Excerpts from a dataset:

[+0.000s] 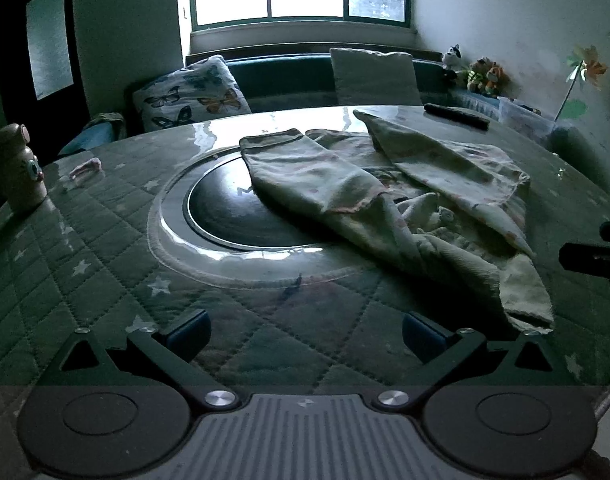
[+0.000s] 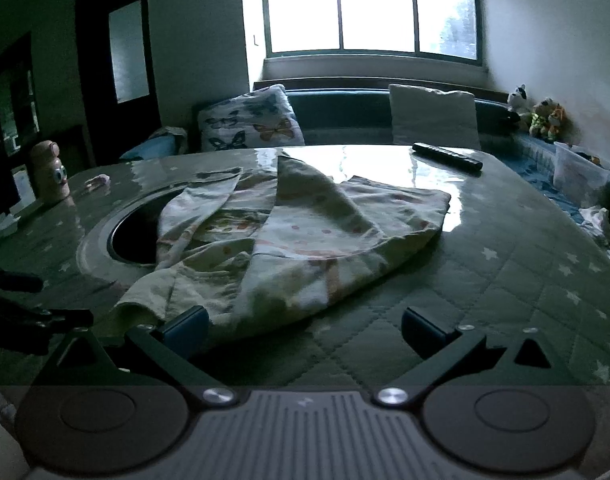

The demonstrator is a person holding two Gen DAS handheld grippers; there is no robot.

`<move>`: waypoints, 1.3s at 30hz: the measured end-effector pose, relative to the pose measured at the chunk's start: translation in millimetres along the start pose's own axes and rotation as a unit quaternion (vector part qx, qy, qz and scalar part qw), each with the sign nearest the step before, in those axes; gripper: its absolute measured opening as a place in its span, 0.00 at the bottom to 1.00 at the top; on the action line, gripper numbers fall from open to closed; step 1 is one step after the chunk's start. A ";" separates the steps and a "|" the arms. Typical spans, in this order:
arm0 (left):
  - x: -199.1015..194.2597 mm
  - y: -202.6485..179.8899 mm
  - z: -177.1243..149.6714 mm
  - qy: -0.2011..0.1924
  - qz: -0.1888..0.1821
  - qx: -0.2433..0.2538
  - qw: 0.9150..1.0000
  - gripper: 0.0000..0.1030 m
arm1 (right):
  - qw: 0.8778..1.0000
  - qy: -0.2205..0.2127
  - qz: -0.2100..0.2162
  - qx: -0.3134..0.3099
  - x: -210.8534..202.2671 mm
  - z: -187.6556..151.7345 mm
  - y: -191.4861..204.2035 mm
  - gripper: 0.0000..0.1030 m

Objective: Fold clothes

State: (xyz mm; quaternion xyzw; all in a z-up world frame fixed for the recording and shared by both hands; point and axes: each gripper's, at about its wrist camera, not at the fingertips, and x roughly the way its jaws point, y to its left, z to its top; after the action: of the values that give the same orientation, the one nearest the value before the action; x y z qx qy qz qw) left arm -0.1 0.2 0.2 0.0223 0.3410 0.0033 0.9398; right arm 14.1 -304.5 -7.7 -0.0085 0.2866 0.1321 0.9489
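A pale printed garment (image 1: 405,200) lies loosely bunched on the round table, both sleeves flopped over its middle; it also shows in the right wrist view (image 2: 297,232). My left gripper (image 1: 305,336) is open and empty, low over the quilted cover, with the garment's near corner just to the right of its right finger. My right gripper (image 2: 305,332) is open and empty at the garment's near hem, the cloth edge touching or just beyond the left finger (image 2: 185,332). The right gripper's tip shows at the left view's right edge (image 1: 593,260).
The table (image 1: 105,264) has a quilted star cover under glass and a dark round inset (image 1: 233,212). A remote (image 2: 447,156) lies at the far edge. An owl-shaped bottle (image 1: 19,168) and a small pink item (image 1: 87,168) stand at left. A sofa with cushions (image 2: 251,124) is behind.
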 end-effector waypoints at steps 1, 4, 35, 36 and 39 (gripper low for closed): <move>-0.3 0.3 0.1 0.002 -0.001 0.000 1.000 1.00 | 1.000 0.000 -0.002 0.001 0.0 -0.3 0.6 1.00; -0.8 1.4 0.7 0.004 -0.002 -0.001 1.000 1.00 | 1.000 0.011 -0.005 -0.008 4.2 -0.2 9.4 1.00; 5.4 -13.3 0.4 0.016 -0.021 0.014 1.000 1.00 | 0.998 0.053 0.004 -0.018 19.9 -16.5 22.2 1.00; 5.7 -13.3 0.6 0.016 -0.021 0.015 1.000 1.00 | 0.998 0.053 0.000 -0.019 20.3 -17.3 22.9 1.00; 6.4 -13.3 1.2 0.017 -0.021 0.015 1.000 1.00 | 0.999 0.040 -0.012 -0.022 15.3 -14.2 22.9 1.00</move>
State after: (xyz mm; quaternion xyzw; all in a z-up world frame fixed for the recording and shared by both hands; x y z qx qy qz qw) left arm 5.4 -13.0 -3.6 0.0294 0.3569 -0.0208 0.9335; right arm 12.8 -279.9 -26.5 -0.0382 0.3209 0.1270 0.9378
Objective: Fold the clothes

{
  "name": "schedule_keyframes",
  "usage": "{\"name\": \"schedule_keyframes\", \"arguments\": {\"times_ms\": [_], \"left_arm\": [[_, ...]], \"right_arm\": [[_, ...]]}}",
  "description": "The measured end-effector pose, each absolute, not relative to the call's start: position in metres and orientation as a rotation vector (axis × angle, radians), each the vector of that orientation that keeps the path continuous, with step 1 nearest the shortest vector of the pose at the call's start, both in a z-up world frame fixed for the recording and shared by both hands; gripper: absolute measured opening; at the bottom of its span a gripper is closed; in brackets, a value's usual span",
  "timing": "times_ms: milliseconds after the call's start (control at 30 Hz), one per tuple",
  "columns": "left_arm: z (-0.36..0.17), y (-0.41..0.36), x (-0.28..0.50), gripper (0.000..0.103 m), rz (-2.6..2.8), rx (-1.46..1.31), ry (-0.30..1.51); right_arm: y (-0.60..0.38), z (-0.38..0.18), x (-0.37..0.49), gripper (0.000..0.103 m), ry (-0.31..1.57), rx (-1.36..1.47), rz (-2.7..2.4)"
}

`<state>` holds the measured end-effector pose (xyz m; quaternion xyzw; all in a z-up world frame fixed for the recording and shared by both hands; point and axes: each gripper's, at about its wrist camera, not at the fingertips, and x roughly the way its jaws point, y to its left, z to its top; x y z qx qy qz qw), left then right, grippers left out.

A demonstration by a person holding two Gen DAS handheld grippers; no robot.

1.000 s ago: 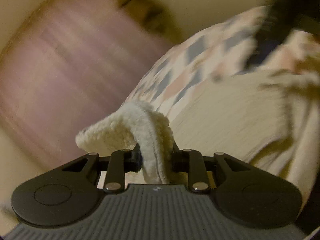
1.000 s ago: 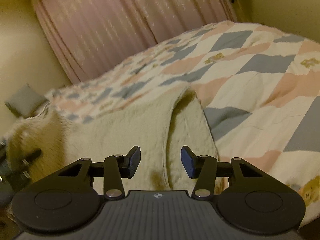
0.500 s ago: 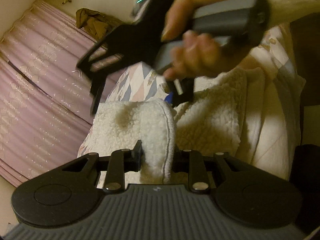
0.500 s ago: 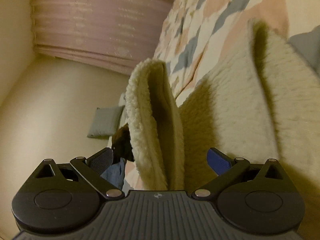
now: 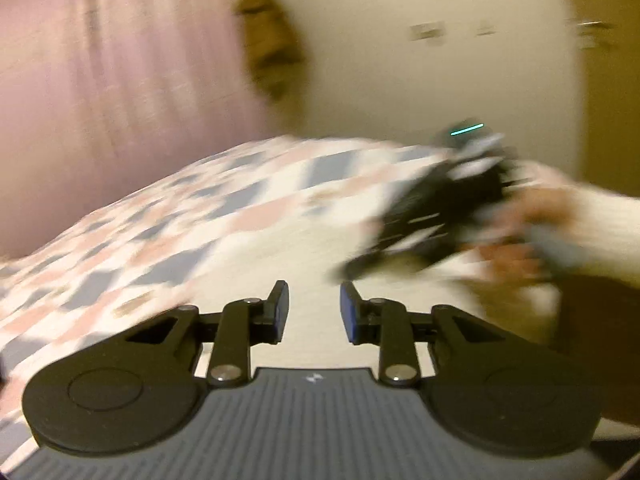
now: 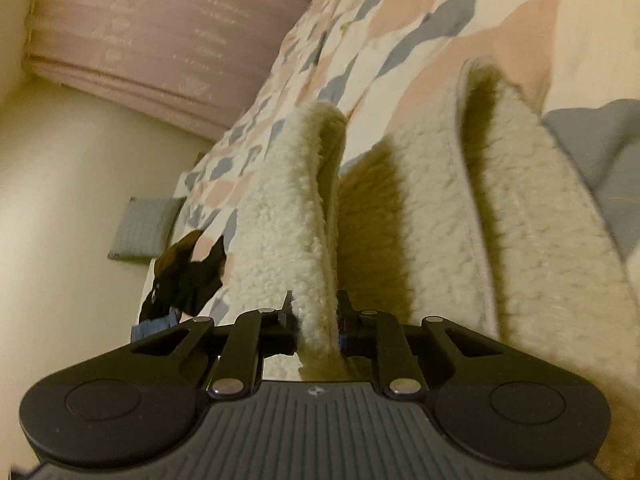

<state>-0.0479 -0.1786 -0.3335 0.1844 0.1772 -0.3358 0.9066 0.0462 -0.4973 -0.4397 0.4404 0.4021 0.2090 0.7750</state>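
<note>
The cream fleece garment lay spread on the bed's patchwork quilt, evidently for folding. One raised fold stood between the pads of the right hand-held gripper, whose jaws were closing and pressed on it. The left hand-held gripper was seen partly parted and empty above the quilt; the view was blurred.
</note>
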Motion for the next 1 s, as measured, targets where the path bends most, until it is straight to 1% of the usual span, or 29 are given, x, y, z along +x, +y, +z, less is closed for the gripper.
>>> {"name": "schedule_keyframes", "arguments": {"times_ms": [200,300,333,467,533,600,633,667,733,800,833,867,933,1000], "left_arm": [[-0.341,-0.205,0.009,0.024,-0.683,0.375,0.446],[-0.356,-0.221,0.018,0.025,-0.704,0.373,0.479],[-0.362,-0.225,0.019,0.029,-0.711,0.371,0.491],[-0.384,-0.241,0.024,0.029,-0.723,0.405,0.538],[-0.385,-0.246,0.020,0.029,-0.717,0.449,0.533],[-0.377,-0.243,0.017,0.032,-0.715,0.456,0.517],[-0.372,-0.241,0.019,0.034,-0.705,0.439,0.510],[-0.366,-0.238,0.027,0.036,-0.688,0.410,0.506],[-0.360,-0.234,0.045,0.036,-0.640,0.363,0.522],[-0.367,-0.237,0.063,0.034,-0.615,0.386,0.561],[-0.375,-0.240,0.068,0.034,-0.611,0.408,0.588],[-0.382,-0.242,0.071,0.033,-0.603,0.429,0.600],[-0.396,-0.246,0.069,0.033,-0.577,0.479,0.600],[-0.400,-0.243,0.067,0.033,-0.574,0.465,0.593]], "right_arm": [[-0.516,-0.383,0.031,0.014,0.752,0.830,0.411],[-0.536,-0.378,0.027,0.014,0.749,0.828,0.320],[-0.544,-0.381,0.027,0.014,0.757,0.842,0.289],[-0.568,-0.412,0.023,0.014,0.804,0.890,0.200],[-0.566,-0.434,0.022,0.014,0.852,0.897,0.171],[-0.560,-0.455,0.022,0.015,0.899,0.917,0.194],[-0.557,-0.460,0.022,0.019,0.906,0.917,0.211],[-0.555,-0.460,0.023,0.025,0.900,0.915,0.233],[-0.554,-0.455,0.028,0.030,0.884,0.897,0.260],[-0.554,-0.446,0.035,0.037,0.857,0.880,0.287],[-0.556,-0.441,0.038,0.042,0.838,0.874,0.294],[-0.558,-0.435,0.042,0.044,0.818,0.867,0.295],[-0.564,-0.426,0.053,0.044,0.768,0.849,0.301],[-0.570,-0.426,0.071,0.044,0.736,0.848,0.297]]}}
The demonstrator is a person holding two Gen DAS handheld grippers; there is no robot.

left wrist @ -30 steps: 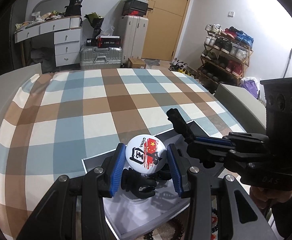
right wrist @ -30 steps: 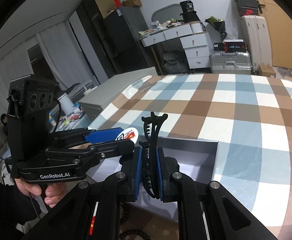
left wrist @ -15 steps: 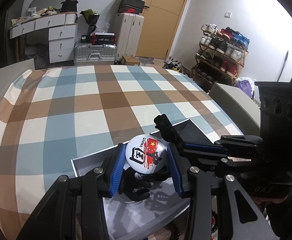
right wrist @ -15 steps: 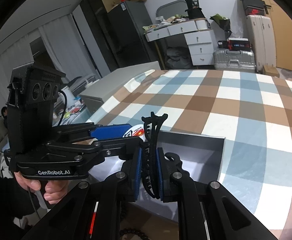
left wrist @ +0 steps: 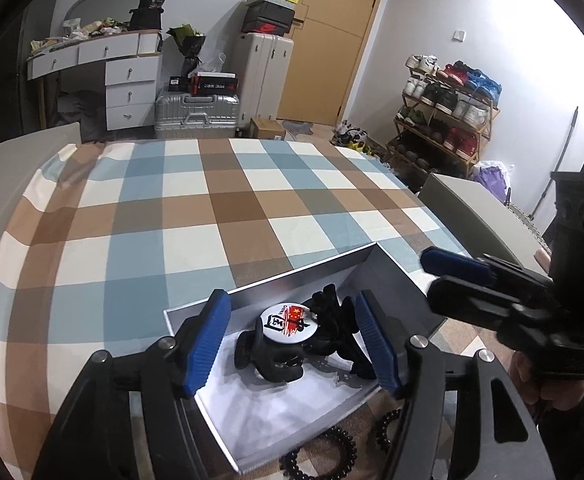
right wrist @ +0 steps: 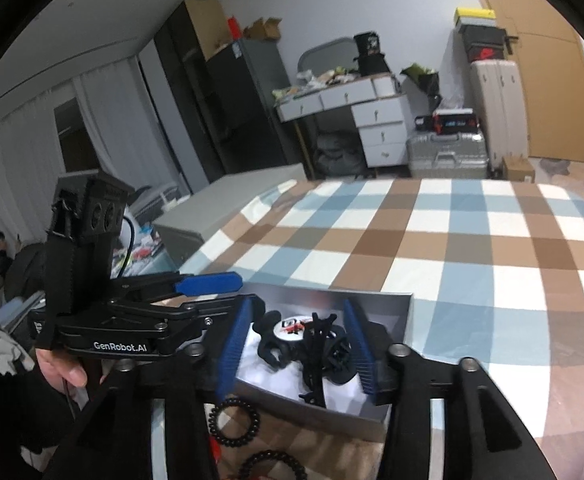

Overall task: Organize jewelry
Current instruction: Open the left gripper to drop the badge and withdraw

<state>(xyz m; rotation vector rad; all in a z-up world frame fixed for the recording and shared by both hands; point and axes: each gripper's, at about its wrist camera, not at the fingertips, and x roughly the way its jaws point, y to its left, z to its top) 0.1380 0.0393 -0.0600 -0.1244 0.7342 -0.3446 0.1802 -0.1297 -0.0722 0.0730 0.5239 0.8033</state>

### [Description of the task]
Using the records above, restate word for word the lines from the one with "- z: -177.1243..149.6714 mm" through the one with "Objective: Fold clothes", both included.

### [Output]
  - z: -177.1243..149.6714 mm
  - qy: -0.2011..0.1924
  - qz: -0.1888..0.1821
  - qx: -0.2433..0.2538
  - qw: 0.9150..1.0000
  - gripper: 0.0000..0.1030 m
arm1 (right):
  - qw: 0.8778..1.0000
  - qy: -0.2205..0.2127
  - qz: -0.2100..0.2162
  - qx: -0.3134..0.3099
  - x: -210.8534..202.2671 mm
  - z: -187.6556..151.7345 mm
  - y: -191.4861..204.2035 mm
  - gripper: 0.0000..0.1030 m

Objective: Fold clothes

Output for the exercise is complete.